Stefan Żbikowski (Russian: Стефан Жбиковский; February 24, 1891 – October 26, 1937) was a Polish communist activist, officer of the Red Army and commander of the Revolutionary Red Warsaw Regiment. He was one of the victims of the Great Purge and executed for apparent "counter-revolutionary activities" in 1937.

== Biography ==

=== Early life ===
Żbikowski was born on February 24, 1891 in Wola Osowińska, Congress Poland. He graduated from high school in 1909 and from the Faculty of Physics and Mathematics at the University of Warsaw in 1915. He briefly worked as a teacher at a Polish realschule in Moscow before being mobilized into the Russian Army in December 1915. In 1916, he completed his education at the Vilnius Military School in Poltava and served as an ensign in the 194th Infantry Regiment stationed in Moscow.

=== Russian Revolution ===
Following the February Revolution of 1917, he became a member and later chairman of the regimental committee on the Southwestern Front. In early 1918, he joined the Social Democracy of the Kingdom of Poland and Lithuania and participated in the formation of the Revolutionary Red Warsaw Regiment, serving as its commander. He later acted as political commissar during the formation of the Western Rifle Division.

In late 1918, he was sent to Poland, where, under the alias "Jan Zasurski", he conducted illegal intelligence activities and organized the Military Department of the Communist Workers’ Party of Poland. He was arrested in 1919 and sentenced in January 1920 to eight years’ imprisonment.

Released in April 1921 as part of a prisoner exchange, he returned to Soviet Russia and joined the military commission of the Comintern.
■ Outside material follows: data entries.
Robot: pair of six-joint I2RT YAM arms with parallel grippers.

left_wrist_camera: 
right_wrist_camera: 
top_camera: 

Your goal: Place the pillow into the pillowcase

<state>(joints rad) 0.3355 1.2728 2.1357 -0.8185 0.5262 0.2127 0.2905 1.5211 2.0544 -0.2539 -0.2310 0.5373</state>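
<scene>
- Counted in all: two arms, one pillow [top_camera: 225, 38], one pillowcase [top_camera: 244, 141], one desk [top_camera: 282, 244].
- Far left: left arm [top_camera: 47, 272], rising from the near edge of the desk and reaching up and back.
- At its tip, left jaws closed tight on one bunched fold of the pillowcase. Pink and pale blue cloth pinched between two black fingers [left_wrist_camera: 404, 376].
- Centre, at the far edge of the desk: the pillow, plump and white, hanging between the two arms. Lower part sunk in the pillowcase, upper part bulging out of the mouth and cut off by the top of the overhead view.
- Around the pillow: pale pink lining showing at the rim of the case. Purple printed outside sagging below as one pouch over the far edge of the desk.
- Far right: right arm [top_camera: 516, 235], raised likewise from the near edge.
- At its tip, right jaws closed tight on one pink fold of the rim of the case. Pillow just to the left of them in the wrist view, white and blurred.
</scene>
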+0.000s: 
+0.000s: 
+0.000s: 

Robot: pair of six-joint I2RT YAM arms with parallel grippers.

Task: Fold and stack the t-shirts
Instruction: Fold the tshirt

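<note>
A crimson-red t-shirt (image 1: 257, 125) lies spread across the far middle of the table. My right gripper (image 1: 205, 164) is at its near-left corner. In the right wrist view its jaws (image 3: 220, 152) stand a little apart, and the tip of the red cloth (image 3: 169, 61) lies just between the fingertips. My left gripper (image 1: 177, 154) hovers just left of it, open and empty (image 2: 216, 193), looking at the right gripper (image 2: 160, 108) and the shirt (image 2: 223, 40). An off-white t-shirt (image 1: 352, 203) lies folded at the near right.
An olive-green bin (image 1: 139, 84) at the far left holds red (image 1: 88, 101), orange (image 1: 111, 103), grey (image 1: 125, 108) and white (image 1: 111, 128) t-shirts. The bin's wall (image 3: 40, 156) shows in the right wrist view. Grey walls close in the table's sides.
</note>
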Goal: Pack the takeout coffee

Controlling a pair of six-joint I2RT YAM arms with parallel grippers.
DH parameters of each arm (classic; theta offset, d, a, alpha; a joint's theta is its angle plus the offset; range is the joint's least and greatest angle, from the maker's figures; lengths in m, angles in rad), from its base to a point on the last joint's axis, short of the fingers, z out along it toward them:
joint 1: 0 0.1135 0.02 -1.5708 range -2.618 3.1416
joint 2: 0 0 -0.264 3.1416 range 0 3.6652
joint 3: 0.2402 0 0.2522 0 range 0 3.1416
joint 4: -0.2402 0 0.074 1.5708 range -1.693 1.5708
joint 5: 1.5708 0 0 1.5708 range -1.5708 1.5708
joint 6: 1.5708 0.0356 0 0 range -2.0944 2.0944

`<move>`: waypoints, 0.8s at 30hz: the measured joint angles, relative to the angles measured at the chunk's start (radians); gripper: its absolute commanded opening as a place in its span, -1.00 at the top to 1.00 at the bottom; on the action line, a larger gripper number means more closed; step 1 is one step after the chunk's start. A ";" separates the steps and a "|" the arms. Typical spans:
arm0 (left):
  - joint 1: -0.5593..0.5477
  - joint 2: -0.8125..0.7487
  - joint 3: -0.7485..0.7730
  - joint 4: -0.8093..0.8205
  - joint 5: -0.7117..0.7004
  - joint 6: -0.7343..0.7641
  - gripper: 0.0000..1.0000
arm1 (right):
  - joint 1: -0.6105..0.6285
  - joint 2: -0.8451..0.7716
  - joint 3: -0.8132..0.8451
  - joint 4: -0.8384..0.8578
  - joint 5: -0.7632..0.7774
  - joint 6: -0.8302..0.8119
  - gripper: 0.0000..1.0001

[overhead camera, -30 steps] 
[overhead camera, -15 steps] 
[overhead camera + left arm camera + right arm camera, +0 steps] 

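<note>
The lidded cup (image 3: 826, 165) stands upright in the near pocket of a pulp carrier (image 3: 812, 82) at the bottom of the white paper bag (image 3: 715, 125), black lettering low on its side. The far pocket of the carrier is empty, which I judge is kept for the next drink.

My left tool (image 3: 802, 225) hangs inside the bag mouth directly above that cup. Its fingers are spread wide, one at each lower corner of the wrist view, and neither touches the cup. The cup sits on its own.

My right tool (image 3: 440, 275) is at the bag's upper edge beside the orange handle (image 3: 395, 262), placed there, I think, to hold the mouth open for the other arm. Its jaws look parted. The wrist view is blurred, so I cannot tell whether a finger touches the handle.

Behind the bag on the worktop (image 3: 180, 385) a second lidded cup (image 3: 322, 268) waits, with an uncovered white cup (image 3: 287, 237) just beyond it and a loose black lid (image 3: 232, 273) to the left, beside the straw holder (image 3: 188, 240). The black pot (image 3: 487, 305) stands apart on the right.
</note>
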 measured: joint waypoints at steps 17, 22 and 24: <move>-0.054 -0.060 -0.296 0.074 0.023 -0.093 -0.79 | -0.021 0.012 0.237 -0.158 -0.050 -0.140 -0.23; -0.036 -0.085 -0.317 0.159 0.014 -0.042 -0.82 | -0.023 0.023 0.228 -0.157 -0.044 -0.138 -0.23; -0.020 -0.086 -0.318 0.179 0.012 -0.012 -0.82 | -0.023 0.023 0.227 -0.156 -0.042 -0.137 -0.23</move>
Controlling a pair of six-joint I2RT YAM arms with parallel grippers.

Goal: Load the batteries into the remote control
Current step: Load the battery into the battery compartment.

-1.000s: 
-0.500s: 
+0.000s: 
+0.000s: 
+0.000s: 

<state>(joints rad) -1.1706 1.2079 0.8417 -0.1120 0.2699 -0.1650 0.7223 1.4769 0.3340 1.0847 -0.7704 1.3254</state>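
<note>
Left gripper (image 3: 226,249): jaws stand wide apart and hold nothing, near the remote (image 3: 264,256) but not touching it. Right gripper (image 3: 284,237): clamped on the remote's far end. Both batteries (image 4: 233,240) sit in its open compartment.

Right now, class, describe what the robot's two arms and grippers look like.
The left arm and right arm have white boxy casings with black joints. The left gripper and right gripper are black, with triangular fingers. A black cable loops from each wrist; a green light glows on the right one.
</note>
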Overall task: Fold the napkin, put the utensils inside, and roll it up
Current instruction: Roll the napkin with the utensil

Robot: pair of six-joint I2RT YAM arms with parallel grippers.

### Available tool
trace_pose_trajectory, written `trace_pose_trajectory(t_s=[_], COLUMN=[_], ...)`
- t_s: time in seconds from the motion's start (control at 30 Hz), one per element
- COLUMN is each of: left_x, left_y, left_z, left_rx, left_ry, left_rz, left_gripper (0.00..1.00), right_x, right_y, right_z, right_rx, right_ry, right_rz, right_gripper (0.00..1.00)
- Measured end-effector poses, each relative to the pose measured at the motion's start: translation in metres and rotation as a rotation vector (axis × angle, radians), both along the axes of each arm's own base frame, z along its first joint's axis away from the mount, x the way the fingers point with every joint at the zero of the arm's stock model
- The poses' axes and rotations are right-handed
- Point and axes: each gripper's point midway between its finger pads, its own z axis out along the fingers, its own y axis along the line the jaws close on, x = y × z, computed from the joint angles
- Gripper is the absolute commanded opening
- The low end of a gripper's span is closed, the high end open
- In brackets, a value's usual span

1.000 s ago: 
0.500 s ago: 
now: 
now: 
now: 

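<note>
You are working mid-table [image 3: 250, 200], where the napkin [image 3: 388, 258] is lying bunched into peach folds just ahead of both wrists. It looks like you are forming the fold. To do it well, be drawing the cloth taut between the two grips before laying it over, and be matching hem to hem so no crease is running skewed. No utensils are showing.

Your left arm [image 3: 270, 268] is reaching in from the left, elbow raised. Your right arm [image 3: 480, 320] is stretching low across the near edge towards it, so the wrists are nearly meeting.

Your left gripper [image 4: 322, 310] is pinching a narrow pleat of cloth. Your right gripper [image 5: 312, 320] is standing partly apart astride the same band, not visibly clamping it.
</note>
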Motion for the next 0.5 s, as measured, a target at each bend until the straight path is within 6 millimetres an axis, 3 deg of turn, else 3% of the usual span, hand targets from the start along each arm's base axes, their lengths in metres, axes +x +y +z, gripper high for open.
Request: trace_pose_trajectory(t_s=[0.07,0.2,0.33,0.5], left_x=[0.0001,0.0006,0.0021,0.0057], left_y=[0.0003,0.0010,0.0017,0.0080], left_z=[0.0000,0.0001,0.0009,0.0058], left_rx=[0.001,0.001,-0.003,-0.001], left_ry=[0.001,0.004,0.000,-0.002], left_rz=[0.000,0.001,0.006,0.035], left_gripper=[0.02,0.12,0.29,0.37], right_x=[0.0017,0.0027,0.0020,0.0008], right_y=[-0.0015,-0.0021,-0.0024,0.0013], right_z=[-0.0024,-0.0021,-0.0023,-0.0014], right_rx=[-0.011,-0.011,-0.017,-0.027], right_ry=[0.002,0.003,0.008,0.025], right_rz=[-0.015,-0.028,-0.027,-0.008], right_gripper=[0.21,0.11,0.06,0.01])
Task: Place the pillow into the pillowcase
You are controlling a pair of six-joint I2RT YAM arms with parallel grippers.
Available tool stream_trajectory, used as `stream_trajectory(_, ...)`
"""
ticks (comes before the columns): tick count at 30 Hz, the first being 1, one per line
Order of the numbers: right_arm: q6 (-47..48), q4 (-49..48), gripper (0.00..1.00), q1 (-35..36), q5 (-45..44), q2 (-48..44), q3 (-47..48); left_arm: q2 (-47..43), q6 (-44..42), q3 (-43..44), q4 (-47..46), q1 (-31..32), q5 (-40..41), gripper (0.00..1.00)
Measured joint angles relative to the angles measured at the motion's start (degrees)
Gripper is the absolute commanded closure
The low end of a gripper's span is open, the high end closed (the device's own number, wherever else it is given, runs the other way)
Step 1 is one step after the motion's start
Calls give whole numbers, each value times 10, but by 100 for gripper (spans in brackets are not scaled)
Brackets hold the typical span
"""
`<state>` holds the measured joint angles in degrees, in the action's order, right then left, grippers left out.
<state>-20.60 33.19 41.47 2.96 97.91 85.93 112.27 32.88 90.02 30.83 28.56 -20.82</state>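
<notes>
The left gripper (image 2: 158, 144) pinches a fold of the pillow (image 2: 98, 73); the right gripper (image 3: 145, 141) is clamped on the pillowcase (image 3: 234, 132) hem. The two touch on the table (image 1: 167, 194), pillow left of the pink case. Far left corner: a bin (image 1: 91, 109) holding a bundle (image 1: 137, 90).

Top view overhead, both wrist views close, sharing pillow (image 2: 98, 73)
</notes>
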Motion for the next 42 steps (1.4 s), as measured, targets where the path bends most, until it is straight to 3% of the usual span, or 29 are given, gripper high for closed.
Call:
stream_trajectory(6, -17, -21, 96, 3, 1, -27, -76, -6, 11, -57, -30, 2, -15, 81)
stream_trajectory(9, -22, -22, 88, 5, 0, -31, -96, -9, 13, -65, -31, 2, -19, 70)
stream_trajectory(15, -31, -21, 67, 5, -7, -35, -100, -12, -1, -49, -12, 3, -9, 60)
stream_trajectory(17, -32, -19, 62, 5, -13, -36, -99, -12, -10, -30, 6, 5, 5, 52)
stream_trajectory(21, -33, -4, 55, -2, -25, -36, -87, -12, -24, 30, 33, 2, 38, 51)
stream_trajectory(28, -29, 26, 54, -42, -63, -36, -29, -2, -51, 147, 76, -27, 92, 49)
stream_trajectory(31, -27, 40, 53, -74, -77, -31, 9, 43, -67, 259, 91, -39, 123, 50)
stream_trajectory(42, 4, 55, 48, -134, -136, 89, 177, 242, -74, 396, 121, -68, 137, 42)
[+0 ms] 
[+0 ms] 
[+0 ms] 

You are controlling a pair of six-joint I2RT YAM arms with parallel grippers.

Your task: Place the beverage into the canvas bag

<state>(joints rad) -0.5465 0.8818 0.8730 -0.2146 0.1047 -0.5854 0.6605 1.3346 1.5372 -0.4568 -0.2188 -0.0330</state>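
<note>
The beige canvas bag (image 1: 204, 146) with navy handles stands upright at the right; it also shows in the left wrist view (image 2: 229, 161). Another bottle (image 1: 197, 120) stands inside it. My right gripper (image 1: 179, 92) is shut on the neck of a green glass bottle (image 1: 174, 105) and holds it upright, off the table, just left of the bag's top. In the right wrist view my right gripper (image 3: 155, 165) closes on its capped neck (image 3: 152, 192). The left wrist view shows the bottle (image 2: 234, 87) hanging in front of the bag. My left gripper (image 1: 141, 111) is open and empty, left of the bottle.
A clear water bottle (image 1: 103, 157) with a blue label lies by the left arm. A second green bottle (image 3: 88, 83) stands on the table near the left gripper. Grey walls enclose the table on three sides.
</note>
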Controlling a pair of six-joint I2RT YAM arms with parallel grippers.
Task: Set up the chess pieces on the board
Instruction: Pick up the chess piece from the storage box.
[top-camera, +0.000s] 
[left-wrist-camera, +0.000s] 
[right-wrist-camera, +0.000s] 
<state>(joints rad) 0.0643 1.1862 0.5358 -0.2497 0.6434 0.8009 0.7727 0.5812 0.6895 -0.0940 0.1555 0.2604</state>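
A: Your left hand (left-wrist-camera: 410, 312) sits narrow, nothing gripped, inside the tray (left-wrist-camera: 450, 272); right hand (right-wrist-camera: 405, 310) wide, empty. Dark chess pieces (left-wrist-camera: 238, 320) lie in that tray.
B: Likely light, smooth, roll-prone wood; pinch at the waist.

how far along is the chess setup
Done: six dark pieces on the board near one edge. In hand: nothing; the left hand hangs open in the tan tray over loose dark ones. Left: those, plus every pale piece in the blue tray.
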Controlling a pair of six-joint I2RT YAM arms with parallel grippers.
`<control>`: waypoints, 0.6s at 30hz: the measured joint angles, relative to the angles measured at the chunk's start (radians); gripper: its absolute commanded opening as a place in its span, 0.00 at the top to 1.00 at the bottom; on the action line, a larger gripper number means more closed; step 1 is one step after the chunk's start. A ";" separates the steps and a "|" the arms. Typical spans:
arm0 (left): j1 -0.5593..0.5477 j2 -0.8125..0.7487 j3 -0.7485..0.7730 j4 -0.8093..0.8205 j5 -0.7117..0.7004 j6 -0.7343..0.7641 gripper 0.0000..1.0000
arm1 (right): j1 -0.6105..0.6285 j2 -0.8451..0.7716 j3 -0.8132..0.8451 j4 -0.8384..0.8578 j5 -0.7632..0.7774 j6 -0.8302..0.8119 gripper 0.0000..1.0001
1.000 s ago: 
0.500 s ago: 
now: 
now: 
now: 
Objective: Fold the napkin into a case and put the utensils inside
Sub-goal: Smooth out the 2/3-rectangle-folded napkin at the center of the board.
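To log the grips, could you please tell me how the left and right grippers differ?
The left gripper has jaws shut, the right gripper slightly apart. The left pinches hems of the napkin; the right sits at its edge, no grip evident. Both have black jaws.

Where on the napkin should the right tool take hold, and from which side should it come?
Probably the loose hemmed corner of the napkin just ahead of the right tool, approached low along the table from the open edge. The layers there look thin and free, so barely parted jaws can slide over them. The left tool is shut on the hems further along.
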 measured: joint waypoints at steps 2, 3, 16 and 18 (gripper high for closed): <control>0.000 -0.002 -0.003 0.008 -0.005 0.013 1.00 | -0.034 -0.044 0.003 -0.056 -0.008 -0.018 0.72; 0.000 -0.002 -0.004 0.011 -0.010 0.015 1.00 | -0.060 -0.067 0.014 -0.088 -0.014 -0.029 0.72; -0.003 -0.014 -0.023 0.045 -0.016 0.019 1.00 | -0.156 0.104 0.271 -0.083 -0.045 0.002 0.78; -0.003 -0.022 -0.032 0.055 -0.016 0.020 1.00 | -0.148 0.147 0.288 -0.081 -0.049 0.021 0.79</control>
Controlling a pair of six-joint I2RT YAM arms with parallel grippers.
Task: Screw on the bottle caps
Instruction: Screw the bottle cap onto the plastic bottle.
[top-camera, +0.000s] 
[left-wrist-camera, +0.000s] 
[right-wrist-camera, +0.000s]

In 1923, he was dispatched to Germany as a senior collaborator of the Razvedupr residency under the codename "Alois".

=== Life in Soviet Russia ===
He later carried out intelligence operations in Great Britain and China. After returning to Moscow in 1928, he established a Comintern military school under Razvedupr supervision and completed advanced intelligence training in 1930.

He subsequently operated in Poland within the Communist Party of Poland before returning to the USSR in 1933. In 1934, he graduated from the Frunze Military Academy and was appointed assistant professor of geography. From 1935, he remained in the Razvedupr operational reserve and from January 1937 lectured at the Military Academy.

During the Great Purge, he was arrested by the NKVD on 14 June 1937. On 26 October 1937, the Military Collegium of the Supreme Court of the USSR sentenced him to death on charges of participation in a counterrevolutionary terrorist organization. He was executed the same day and buried in a mass grave at the Don Cemetery.

=== Legacy ===
He was posthumously rehabilitated on 17 December 1955. He later became the patron of the 1st Mazovian Brigade of the Internal Defense Forces.